Смешно: «казенный дом» всегда означал для тебя одно – тюрьма, буцыгарня. К слову сказать, здешняя арестантская рота, а также тюрьма располагались неподалеку, в Залопанской части города. А оказалось, что «казенный дом» – вовсе не обязательно острог. Всего лишь жилое здание, находящееся на содержании у казны. Обычный дом, где живут люди, состоящие на государственной службе. Опять же смешно: ром-конокрад, беглый каторжанин – на государственной службе!
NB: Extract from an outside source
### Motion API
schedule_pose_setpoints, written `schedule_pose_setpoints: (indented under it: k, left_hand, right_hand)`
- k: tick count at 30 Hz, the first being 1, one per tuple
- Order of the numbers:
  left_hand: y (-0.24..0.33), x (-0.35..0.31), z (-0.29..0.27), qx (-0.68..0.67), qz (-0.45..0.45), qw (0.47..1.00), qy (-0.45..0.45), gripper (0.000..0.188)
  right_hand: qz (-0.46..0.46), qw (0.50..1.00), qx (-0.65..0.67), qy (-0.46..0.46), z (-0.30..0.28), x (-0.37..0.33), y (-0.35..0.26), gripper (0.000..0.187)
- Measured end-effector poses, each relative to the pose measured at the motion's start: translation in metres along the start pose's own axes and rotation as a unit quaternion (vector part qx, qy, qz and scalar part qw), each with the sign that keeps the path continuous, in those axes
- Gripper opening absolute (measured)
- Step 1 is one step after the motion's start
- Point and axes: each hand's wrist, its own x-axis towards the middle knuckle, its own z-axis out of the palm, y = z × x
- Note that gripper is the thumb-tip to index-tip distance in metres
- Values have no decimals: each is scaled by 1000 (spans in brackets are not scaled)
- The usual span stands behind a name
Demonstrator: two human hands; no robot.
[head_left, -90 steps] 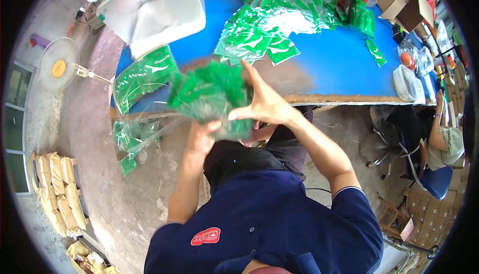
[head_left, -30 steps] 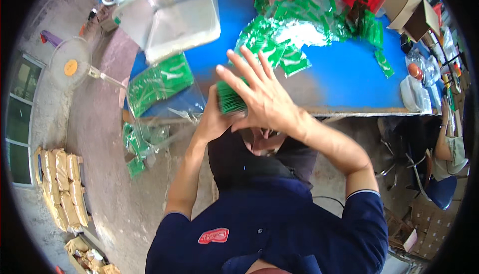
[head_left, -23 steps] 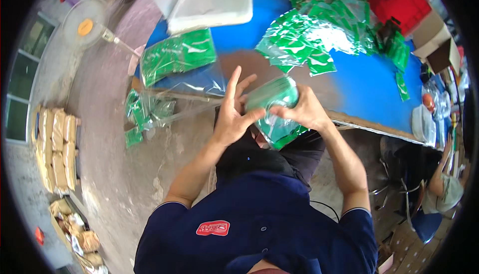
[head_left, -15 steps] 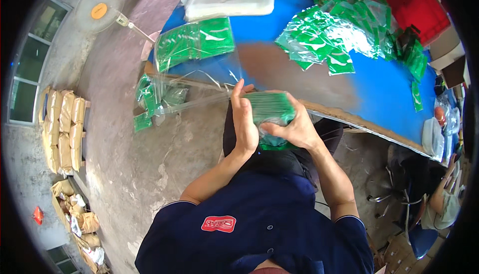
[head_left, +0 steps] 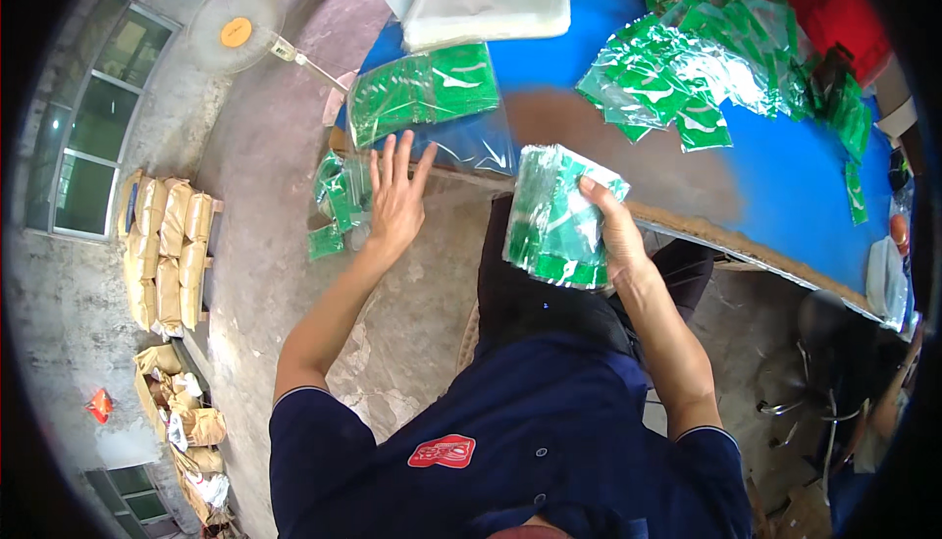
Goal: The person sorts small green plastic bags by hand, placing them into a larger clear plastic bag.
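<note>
Just off the near edge of a blue table [head_left: 785,171], a person's right hand [head_left: 620,240] grips a stack of green packets [head_left: 557,220], thumb across its face. Near the table's left front corner, the empty left hand [head_left: 397,213] stretches, fingers spread, beside a clear bag of packets [head_left: 476,144]; moments earlier, both hands clasped the stack.

Right hand [head_left: 622,237] gripping stack of green packets [head_left: 557,220]; left hand [head_left: 396,207] spread near clear bag [head_left: 469,147], contact unclear.
</note>
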Motion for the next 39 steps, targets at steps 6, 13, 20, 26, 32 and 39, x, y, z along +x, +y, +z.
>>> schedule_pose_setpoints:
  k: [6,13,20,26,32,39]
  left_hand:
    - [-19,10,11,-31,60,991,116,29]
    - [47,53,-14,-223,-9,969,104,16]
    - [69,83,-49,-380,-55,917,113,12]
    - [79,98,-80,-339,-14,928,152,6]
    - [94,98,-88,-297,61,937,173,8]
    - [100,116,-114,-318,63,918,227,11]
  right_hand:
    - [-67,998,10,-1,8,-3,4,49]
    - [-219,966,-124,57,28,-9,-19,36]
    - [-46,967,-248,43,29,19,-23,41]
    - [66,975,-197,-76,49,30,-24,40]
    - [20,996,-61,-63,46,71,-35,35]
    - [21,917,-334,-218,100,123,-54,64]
Который год об этом думаешь; который год дивишься, хотя и меньше, чем поначалу.
Ты достал папироску, повертел в пальцах. Раздумал, спрятал обратно в коробку и, вразвалочку поднявшись по вытертым ступенькам, потянул на себя привычно заскрипевшую дверь.
К себе идти не хотелось – тоскливо одному в четырех стенах; но ты и не собирался к себе. Как не собирался и разбор чинить: думы твои правильные – что есть они?! Личина, въевшаяся копотью в старую шкуру, или шкура новая, отросшая поверх былой язвы?!
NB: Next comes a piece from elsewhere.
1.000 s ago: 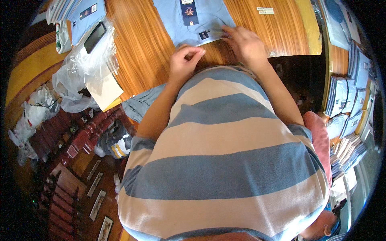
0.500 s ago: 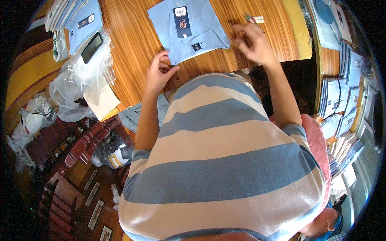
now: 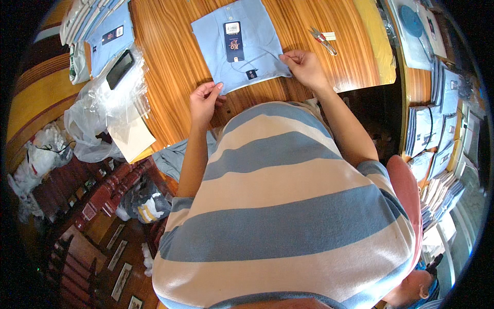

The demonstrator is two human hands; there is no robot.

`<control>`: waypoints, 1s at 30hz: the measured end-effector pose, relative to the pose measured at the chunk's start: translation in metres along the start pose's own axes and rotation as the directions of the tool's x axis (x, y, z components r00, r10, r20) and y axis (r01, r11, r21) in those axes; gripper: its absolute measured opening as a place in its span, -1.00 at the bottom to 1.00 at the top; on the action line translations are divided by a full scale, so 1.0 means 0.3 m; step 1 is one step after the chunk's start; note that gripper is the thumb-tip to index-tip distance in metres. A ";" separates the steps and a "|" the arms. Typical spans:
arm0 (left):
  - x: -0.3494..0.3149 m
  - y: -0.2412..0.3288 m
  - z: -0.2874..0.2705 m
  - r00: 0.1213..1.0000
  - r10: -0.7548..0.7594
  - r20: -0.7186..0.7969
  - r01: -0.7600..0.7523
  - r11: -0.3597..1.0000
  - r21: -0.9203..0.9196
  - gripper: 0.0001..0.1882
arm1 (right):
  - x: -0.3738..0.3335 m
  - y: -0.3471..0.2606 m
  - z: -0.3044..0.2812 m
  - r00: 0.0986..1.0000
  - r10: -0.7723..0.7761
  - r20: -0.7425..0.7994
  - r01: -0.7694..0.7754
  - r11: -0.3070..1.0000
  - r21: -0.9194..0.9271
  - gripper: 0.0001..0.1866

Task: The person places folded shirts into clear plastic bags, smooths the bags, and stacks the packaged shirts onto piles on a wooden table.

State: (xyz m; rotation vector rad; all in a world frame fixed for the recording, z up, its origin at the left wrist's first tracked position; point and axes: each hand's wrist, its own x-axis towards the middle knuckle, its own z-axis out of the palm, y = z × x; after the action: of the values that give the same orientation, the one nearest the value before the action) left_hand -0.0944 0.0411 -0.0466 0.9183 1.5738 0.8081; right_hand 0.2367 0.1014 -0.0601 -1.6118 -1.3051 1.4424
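Note:
A folded light blue shirt (image 3: 262, 44) lies on the wood-grain table (image 3: 170, 56), a dark navy hang tag (image 3: 234, 44) on its front and a small dark label (image 3: 251, 74) close to the edge nearest me. My left hand (image 3: 205, 103) pinches its near left corner between thumb and fingers. At the right edge, close to the near corner, my right hand (image 3: 307, 69) is closed with thumb and fingertips on the cloth. Beyond that hand, red-handled thread snips (image 3: 323, 41) rest on the table beside a small white strip.
On the left are a stack of folded blue shirts (image 3: 105, 49), a dark phone (image 3: 120, 69) on clear plastic bags (image 3: 95, 123), and a cream card (image 3: 131, 139). More folded shirts (image 3: 424, 126) are piled at right. Another person (image 3: 411, 288) is at the lower right.
My right hand has come left and nearer from beside the snips and closed on the shirt's right edge. My left hand has closed on the near left corner. The shirt lies flatter and squarer.

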 end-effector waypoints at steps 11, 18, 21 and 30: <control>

О заборо, ли роскэдава, э паш да раскри, мамо!.. О забор, тебя я поломаю…
Нет.
Нельзя.
Ехал казак за Дунай…
…Крохотная квартирка отца Георгия находилась в самом конце длинного коридора.
Мелодично звякнул колокольчик.
– Заходи, Дуфуня. Не заперто, – послышалось за дверью.
Перекрестившись на скромный иконостас с горящей перед ним лампадкой, ты еще отметил задним числом: рука сама поднялась для крестного знамения. Раньше вперед голова думала, напоминала. А теперь – само.
Вера?
Или привычка?
Размышлять о таком не хотелось: только сомнениями душу истерзать. Да и не за тем пришел ты к отцу Георгию.
В крохотном кабинете тени гуляли по стенам. Тесно им, черным; жмутся друг к дружке, толкаются плечами. Окошко шторкой задернуто, на столе керосиновая лампа теплится – а сам стол, как обычно, книгами да бумагами доверху завален. На стене – полочки аккуратные; на полочках – опять книги, книжки, книжищи… И добро б церковные фолианты, как батюшке по сану положено. Ну, ладно, Библия! Молитвослов! «Православное обозрение»! «Духовный Вестник», наконец…
Нет! – тут тебе и Уложение о Наказаниях с комментариями, во всех семи томах, с золотым тиснением; и подшивка «Бюллетеня Департамента Юстиции» за последние пять лет, с самого первого выпуска; и «Круговая порука у славян» профессора Себастьянского, и «Индивидуалистическое направление в истории философии государства», вкупе с «Обозрением ложных религий – языческой, новоавраамитской и магометанской» архимандрита Израиля.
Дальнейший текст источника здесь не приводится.